▶ **About this exercise**
Out of the entries that follow, copy each line containing "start".

▶ **The records**
========
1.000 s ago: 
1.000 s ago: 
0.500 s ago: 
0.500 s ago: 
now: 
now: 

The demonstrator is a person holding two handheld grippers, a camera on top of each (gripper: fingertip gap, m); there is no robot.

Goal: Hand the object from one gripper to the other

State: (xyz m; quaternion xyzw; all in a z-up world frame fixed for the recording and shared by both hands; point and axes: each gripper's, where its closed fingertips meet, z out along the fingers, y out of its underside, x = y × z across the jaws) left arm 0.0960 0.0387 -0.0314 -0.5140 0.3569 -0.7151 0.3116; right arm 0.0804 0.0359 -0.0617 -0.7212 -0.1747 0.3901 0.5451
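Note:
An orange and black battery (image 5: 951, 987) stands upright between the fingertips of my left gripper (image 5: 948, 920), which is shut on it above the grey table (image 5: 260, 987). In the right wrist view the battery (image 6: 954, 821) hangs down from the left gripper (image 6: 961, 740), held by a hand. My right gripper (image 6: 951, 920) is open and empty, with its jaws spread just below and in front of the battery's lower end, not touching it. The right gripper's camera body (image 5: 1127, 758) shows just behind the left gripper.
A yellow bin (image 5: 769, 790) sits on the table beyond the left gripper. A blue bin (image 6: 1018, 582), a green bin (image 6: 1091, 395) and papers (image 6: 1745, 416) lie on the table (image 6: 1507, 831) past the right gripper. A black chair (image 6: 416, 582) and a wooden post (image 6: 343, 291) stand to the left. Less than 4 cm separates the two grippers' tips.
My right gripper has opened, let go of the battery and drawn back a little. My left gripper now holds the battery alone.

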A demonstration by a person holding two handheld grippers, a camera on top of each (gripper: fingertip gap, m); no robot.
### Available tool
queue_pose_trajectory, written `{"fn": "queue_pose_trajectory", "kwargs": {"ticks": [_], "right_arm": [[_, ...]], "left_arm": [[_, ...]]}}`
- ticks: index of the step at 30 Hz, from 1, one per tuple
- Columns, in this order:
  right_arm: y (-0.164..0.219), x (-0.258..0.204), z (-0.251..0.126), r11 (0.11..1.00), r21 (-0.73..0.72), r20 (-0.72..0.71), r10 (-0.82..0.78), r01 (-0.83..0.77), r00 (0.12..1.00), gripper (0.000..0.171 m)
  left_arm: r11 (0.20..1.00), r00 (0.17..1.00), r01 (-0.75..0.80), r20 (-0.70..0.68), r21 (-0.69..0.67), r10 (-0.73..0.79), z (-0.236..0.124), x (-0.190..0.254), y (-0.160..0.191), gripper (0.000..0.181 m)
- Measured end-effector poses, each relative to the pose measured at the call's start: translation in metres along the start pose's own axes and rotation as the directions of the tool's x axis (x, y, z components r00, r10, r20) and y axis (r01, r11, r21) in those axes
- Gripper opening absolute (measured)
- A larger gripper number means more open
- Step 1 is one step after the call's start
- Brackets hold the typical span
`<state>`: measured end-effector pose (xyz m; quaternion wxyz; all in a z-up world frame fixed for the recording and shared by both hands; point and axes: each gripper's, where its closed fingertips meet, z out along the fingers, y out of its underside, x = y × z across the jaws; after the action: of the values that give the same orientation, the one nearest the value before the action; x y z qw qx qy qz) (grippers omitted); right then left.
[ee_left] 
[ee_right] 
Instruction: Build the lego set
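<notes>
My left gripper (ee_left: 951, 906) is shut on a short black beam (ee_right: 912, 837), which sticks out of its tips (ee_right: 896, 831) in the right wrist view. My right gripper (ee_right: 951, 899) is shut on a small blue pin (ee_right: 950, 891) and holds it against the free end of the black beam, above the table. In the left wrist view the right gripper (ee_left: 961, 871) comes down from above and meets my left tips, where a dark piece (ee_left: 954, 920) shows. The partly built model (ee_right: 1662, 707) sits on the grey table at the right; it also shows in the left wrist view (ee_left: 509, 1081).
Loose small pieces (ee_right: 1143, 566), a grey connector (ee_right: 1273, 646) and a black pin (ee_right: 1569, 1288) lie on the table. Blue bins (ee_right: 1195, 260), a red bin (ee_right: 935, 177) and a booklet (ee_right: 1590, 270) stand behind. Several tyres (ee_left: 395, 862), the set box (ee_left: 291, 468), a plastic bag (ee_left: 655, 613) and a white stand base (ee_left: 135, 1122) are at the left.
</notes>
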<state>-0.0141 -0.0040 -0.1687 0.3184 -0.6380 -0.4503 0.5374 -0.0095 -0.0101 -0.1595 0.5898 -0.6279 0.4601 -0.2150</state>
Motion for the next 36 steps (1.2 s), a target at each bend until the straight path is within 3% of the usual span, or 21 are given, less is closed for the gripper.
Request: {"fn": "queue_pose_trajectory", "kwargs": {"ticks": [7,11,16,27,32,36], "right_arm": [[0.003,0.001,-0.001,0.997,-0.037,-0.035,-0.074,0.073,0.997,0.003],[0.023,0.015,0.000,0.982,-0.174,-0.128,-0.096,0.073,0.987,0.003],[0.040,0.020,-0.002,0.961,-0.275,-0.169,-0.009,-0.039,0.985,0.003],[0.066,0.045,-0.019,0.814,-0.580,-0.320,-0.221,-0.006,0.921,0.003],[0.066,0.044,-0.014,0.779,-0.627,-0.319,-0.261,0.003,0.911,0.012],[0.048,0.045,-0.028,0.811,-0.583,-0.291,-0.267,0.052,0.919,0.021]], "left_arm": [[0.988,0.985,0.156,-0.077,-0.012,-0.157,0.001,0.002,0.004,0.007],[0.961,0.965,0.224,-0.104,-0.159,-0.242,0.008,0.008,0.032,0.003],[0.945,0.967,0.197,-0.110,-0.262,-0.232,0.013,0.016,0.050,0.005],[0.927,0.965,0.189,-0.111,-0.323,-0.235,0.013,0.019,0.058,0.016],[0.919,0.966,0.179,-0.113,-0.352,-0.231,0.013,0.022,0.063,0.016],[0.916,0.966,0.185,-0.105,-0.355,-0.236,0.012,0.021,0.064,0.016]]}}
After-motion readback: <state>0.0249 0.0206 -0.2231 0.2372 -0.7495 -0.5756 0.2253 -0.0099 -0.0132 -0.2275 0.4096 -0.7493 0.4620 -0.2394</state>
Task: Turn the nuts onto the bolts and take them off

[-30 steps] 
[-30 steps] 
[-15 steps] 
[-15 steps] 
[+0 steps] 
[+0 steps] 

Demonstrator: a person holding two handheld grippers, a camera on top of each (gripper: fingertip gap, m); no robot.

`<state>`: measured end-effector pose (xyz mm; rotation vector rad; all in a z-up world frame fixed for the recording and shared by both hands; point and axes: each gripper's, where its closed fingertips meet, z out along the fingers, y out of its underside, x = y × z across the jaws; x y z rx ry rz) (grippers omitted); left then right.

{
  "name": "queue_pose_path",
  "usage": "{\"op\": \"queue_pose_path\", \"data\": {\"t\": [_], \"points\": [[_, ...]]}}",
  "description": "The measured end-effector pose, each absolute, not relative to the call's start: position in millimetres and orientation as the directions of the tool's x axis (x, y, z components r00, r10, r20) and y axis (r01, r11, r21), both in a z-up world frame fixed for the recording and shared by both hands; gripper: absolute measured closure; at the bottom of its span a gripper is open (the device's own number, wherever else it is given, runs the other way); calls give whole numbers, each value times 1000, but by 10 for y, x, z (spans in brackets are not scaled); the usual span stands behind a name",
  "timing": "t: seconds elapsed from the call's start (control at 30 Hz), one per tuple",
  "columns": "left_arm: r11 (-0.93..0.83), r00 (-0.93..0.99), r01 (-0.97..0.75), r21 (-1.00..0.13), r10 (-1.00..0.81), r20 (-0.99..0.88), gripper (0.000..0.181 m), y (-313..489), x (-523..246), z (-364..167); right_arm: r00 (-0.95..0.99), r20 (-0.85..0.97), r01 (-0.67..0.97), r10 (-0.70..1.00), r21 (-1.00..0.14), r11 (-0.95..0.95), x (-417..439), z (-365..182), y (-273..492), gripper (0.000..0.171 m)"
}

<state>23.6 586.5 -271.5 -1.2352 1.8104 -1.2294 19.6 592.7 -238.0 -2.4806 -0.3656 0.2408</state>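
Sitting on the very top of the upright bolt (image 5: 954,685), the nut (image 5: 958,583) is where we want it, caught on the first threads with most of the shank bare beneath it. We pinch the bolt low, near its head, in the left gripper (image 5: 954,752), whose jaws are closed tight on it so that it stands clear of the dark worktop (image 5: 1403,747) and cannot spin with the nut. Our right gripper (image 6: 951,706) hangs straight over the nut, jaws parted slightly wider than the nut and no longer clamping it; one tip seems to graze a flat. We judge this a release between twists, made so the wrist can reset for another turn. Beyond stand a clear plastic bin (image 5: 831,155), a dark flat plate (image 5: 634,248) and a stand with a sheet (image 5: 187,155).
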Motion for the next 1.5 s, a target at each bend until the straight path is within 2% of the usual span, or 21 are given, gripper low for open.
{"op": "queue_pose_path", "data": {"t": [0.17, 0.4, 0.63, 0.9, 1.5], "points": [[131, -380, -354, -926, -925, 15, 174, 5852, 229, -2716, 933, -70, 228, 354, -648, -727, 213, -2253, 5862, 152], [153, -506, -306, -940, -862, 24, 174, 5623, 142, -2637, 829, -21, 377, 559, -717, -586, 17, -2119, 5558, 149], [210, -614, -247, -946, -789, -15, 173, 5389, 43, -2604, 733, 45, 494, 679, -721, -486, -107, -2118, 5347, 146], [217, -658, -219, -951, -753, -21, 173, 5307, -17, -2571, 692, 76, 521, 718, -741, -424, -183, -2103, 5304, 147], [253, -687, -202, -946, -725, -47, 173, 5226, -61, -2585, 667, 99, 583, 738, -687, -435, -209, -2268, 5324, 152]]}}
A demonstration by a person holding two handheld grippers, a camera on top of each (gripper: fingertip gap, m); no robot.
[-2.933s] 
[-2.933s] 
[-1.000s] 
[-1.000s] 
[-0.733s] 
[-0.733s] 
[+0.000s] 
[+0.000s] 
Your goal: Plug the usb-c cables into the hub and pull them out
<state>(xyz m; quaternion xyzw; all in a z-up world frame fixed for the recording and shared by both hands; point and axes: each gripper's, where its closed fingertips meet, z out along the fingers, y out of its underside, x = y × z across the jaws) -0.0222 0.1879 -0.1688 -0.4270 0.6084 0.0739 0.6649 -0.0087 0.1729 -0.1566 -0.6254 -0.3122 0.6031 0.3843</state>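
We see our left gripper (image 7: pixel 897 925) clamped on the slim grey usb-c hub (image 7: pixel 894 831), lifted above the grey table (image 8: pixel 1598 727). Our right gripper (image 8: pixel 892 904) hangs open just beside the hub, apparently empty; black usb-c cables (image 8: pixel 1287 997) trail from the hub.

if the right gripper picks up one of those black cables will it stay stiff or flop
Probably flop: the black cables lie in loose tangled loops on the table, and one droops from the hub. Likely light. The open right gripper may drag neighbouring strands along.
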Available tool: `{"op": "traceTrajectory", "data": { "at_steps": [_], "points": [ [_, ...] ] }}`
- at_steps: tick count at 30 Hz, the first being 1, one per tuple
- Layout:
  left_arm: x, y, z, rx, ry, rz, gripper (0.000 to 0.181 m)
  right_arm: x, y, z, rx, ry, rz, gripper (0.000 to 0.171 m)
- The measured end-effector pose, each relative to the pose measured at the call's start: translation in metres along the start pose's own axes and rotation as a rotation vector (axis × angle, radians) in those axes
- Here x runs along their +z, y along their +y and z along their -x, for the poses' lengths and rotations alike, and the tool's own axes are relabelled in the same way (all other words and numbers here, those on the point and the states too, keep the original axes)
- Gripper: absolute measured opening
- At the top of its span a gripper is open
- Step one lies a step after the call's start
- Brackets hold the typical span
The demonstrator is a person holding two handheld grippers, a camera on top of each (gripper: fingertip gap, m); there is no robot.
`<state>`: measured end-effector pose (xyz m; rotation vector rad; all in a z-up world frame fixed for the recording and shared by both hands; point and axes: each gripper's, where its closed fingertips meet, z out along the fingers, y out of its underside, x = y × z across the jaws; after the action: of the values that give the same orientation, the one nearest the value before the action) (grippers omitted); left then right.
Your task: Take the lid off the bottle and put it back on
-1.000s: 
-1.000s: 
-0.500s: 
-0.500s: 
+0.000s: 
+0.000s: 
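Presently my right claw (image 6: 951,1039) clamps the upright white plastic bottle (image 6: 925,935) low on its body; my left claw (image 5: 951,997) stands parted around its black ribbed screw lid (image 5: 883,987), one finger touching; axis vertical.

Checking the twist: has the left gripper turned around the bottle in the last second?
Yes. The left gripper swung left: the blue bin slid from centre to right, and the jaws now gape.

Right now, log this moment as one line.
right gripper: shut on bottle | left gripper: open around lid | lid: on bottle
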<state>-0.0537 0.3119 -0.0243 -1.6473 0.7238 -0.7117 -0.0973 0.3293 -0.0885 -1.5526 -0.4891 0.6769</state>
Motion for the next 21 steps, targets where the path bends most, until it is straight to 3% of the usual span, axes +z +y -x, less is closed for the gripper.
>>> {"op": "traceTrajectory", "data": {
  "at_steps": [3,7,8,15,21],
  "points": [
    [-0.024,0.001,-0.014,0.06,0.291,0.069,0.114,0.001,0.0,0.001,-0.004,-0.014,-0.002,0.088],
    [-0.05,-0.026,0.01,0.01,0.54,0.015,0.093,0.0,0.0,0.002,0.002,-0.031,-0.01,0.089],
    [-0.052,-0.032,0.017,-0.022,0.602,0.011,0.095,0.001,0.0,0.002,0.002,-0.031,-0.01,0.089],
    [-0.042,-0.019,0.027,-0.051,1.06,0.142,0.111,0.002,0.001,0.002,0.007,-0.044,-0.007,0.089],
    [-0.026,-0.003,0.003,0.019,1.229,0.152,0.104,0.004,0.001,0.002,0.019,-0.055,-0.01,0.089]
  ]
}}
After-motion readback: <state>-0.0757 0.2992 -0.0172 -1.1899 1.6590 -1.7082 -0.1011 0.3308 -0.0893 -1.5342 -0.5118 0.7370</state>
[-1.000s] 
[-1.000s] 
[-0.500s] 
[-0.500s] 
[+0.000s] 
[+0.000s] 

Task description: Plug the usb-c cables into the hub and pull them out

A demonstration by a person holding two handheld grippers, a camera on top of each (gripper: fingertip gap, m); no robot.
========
▶ **Task result**
- Measured end-effector poses, each relative to the pose measured at the call's start: translation in metres along the start pose's own axes and rotation as the directions of the tool's x axis (x, y, z components r00, r10, r20) and y axis (r01, r11, r21) in those axes
- Step 1 is one step after the call's start
  "description": "The measured end-effector pose, each absolute, not relative to the call's start: position in millimetres and orientation as the directions of the tool's x axis (x, y, z components r00, r10, r20) and y axis (r01, r11, r21), both in a z-up world frame fixed for the recording and shared by both hands; gripper: absolute measured closure; at the bottom of its span a gripper is open (the device's own number, wherever else it is given, runs the other way); calls give whole numbers, each value times 1000, but by 10 for y, x, z (spans in brackets are not scaled); the usual span stands behind a name",
  "timing": "t: seconds elapsed from the call's start (control at 30 Hz), one per tuple",
- The measured end-effector pose, each relative to the pose measured at the call's start: translation in metres along the start pose's own axes and rotation as a rotation vector (axis × angle, radians) in those axes
- Step one lies a step after the call's start

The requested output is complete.